Sigmoid is defined as f(x) = 1/(1+exp(-x)).
ii=torch.linspace(-5,5)
m=nn.Sigmoid()
oo=m:forward(ii)
go=torch.ones(100)
gi=m:backward(ii,go)
gnuplot.plot({'f(x)',ii,oo,'+-'},{'df/dx',ii,gi,'+-'})
gnuplot.grid(true)

Tanh
Applies the Tanh function element-wise to the input Tensor,
thus outputting a Tensor of the same dimension.
ii=torch.linspace(-3,3)
m=nn.Tanh()
oo=m:forward(ii)
go=torch.ones(100)
gi=m:backward(ii,go)
gnuplot.plot({'f(x)',ii,oo,'+-'},{'df/dx',ii,gi,'+-'})
gnuplot.grid(true)

ReLU
Applies the rectified linear unit (ReLU) function element-wise to the input Tensor,
thus outputting a Tensor of the same dimension.
ii=torch.linspace(-3,3)
m=nn.ReLU()
oo=m:forward(ii)
go=torch.ones(100)
gi=m:backward(ii,go)
gnuplot.plot({'f(x)',ii,oo,'+-'},{'df/dx',ii,gi,'+-'})
gnuplot.grid(true)

AddConstant
Adds a (non-learnable) scalar constant.
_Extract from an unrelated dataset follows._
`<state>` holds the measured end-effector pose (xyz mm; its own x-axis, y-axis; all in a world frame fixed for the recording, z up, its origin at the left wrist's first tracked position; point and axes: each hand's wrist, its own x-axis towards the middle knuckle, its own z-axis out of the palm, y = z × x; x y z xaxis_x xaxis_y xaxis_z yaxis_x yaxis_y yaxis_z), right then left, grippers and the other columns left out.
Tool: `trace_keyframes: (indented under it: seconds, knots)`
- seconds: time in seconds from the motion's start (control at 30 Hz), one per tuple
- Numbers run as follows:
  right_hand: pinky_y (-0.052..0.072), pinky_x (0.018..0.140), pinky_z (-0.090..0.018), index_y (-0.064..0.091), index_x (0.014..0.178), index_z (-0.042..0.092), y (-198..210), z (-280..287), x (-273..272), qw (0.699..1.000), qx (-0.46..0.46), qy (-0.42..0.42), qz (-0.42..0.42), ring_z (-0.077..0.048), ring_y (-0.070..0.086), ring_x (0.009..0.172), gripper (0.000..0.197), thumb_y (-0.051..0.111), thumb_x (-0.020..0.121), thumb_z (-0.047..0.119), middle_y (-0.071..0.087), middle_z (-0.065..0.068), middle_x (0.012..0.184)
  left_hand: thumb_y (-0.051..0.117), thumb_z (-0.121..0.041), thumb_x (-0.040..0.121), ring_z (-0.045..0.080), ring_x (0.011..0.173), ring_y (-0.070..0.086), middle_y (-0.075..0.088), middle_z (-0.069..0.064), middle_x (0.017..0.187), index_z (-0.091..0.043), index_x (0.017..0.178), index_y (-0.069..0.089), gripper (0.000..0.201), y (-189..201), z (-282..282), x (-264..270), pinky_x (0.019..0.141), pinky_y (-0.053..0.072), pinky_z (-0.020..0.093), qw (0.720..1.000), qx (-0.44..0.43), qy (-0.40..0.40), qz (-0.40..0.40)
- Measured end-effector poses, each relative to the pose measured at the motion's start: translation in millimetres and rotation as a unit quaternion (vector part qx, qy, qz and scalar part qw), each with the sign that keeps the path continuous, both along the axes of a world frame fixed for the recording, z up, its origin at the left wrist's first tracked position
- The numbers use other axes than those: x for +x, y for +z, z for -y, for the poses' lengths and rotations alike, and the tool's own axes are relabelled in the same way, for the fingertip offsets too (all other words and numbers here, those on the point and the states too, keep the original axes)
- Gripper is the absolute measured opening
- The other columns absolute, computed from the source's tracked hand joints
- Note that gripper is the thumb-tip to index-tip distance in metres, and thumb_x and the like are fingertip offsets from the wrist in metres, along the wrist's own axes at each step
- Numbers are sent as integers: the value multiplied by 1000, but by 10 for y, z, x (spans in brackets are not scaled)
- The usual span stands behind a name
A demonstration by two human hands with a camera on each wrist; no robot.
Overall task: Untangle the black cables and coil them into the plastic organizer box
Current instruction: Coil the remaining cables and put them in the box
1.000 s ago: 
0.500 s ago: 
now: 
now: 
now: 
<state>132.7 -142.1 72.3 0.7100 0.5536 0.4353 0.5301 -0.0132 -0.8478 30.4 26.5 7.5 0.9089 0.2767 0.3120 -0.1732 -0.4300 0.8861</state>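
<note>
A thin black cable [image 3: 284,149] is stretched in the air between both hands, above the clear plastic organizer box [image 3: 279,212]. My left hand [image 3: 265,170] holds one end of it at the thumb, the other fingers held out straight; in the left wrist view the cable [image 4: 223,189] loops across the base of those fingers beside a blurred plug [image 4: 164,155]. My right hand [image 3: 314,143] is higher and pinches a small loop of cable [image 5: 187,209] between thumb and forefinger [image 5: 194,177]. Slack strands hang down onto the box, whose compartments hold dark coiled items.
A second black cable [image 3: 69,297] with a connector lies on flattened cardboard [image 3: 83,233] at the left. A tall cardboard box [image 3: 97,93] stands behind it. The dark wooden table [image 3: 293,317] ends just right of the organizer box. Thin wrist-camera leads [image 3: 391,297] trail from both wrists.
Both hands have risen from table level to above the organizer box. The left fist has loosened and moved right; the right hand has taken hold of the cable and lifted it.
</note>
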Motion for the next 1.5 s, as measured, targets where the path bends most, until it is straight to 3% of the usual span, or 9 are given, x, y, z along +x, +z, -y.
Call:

This module is sometimes useful for debuggging purposes: f(x) = x + k, where k is a scalar.
MulConstant
Multiplies input tensor by a (non-learnable) scalar constant. This module is sometimes useful for debuggging purposes: f(x) = k * x, where k is a scalar.